Se calmó el viento, gracias a Dios, y permitió que se viera otra cosa en el segundo parcial, tampoco era difícil. Federer, si quería pensar en un milagro, necesitaba una reacción de inmediato y rompió el saque de Nadal nada más empezar, situación controvertida para el mallorquín. Y ahí, otra vez con todo en contra, despertó el español con violencia y volvió a gobernar como quiso, ya afinada la derecha y con unas piernas estupendas. Fue el mejor momento de la tarde, media hora de desenfreno para el zurdo.
Llegaba a cada dejada de Federer, devolvía siempre una bola de más y estiró el porcentaje de primeros a unos guarismos típicos de especialista. Además, ejecutó un par de revés cruzados descomunales que pusieron a la Chatrier patas arriba, y eso que los parisinos evidenciaron su predilección por Federer. «¡Roger, Roger!», coreaban para animar al genio, que ofrecía síntomas de rendición.
Ya con 2-0, se intuía un epílogo abrupto. No estaba el suizo en condiciones de pleitear ni tampoco parecía muy dispuesto, imposible imaginar una remontada en ese escenario. Federer, molesto incluso por momentos y amonestado por lanzar una bola al infinito en un enfado, confirmó en primera persona la mejoría de Nadal, muchísimo más enchufado a medida que avanzaba el duelo. Además, ni siquiera tuvo que emplear el recurso de siempre de bolas altas al revés. Atacó a esa zona, claro, pero también ofreció más cosas.

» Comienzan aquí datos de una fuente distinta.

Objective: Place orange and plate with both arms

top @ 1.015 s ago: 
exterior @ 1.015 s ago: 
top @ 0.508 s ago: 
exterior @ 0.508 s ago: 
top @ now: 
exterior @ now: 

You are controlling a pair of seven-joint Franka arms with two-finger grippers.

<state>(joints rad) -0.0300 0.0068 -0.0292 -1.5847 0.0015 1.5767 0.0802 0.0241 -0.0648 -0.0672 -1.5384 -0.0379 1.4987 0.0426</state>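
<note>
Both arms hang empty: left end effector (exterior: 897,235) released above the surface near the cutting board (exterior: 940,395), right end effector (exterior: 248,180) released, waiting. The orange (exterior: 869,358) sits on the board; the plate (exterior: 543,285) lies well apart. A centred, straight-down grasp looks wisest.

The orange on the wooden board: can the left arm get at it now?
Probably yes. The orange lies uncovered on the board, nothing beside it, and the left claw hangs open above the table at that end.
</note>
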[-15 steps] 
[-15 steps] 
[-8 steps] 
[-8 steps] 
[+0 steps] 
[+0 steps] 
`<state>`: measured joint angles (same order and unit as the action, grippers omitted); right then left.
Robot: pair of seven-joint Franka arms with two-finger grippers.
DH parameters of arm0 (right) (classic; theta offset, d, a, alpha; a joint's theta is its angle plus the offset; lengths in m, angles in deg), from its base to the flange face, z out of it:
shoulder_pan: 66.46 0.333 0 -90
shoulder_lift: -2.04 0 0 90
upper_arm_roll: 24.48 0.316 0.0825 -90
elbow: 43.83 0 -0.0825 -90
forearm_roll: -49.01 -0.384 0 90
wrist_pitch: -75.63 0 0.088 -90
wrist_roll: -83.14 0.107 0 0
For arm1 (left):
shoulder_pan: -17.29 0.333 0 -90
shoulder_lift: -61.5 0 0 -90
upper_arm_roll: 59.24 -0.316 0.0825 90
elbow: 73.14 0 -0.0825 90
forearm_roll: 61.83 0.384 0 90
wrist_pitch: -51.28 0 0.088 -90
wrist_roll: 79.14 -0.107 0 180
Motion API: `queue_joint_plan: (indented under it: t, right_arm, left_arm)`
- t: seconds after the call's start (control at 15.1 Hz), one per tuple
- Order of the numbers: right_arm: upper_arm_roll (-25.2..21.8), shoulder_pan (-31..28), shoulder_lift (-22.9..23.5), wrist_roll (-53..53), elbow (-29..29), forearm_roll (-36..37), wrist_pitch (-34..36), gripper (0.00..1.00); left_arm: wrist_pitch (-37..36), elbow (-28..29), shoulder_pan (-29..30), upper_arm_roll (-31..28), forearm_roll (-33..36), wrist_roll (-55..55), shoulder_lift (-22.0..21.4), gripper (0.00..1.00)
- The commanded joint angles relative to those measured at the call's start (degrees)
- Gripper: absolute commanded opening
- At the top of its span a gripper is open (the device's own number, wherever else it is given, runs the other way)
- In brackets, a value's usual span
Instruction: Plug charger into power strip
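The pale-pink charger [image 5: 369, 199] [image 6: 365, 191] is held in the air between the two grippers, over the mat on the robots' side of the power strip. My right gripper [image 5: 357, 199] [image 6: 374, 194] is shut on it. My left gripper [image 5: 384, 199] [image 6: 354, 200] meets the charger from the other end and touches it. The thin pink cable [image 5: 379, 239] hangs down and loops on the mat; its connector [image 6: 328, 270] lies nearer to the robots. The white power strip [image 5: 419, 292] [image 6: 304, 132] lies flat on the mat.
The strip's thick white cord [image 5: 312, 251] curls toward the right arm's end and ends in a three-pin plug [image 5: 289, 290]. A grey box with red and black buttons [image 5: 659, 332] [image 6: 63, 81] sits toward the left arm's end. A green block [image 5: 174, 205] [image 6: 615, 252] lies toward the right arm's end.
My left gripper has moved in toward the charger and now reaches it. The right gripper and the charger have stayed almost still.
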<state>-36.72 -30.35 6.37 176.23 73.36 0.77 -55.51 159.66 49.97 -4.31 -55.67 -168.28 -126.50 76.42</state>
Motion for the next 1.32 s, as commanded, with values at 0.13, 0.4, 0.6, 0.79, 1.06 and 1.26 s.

Quedó todo resuelto en el noveno juego del segundo set, cuando sacaba Federer con 4-4 y tenía 40-0 a su favor. No se sabe ni cómo ni por dónde se escapó Nadal y asestó un golpe definitivo con esa rotura, más que significativo el repertorio de puños y celebraciones.
Fue ya coser y cantar, y el campeón de 17 grandes se fue gustando para completar una victoria de incalculable valor. Sirve, también, para mandar un mensaje a Novak Djokovic y a Dominic Thiem, los otros semifinalistas que ya saben lo complicado que será alzar Roland Garros. Un monstruo llamado Nadal anda suelto.